FeatureUSENIX

 

java performance

mccluskey_glen

by Glen McCluskey

Glen McCluskey is a consultant with 15 years of experience and has focused on programming languages since 1988. He specializes in Java and C++ performance, testing, and technical documentation areas.

<glenm@glenmccl.com>


Since Java first came out a few years ago, debate and discussion about performance have continued, especially in terms of comparison to other languages. Java has the philosophy of "write once run anywhere," that is, the idea of compiled Java programs being portable. This portability is achieved by compiling Java programs into bytecodes, which are then interpreted at runtime. More recently, there has been an emphasis on use of just-in-time compilers, by which bytecodes are compiled at runtime into a more efficient native form.
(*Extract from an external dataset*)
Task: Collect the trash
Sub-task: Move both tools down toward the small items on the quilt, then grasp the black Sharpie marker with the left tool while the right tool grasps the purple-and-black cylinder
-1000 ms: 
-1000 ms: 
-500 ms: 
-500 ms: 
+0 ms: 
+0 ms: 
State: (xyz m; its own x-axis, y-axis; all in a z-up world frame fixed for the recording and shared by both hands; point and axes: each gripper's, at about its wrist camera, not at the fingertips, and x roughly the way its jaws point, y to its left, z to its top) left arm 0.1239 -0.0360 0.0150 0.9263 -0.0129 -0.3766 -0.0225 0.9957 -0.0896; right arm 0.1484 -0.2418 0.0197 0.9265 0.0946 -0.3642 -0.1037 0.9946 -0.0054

It is interesting to look at the current state of Java performance. One way is to devise some simple benchmark programs. Such programs can provide useful information and also have some limitations.

Sorting

The first benchmark program to consider is one that sorts a vector of numbers, using an O(N**2) algorithm. This program doesn't have any dependencies like I/O or use of library functions, and is valuable in measuring the actual execution speed of Java bytecodes. A similar program can be written using C++, as a comparison. The Java program looks like this:

public class sort {
 public static void main(String args[]) {
  final int N = 25000;
  short vec[] = new short[N];
  for (int i = 0; i < N; i++)
   vec[i] = (short)(N - i);
  for (int i = 0; i < N - 1; i++) {
   for (int j = i + 1; j < N; j++) {
    if (vec[i] > vec[j]) {
     short t = vec[i];
     vec[i] = vec[j];
     vec[j] = t;
    }
   }
  }
 }
}

and its C++ counterpart:

const int N = 25000;
short vec[N];
int main()
{
 for (int i = 0; i < N; i++)
  vec[i] = N - i;
 for (int i = 0; i < N - 1; i++) {
  for (int j = i + 1; j < N; j++) {
   if (vec[i] > vec[j]) {
    short t = vec[i];
    vec[i] = vec[j];
    vec[j] = t;
   }
  }
 }
 return 0;
}

We will use three different compilers for this analysis:

  •  JDK 1.2 (Java 2) interpreter
  •  JDK 1.2 just-in-time compiler
  •  C++Builder 4 (Borland C++)

enabling compiler optimization switches in each case.

The running times of the above program are as follows:
interpreter326 seconds
just-in-time8
C++7

The just-in-time compiler represents a huge advantage over interpretation and is nearly as fast as C++.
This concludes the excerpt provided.